A rewarding collection from the annual Pushcart Prize anthology series, now numbering 25 volumes.
Founded by editor Bill Henderson in the mid-1970s, the Pushcart Prize honored what he considered to be the best offerings from the country’s small presses and literary journals. The period, writes volume editor Brandt, corresponds with “a remarkable rebirth of both the art and the prestige of the essay,” and this gathering speaks very ably indeed to the power of a well-crafted piece of nonfiction to speak volumes in a short space. It begins, strangely, with one of the few clunkers, a diffuse piece on street life on the Mexican border that is long on idiom and local color but short on point; from there, however, the book quickly gathers steam. Brandt’s selections are nicely balanced, mixing work by men and women, by academics and nonacademics, by established and beginning writers; many of the contributions, including both personal and critical pieces, have gone on to appear in other anthologies and collections of the individual authors’ works. Among the many highlights are Leslie Fiedler’s nicely peevish essay “Literature and Lucre,” about just that; Clark Blaise’s longish reflection on growing up Canadian, “Memories of Unhousement”; Donald Hall’s widely cited manifesto “Literature and Ambition,” Joyce Carol Oates’s thoughtful “Notes on Failure”; and Lewis Hyde’s remarkable “Two Accidents,” about the role of chance in art and life.
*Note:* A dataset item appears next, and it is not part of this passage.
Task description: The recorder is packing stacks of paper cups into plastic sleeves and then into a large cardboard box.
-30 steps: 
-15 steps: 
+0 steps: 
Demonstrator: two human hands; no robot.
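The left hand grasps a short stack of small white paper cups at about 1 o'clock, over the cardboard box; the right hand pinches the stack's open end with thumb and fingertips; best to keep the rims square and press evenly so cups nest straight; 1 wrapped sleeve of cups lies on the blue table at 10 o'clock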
Some of the best work, however, comes from writers who are largely unknown outside the small-press orbit: Irma Wallem’s touching essay “Sex,” set in a nursing home; Thomas Lynch’s “Jessica, the Hound, and the Basket Trade,” which gives readers an insider’s view of the mortician’s lot; and Lars Eighner’s spirited, punkish “On Dumpster Diving,” which reveals the treasures to be found in a grocery store’s trash.
Fine bedside reading, and a better-than-average textbook for composition students.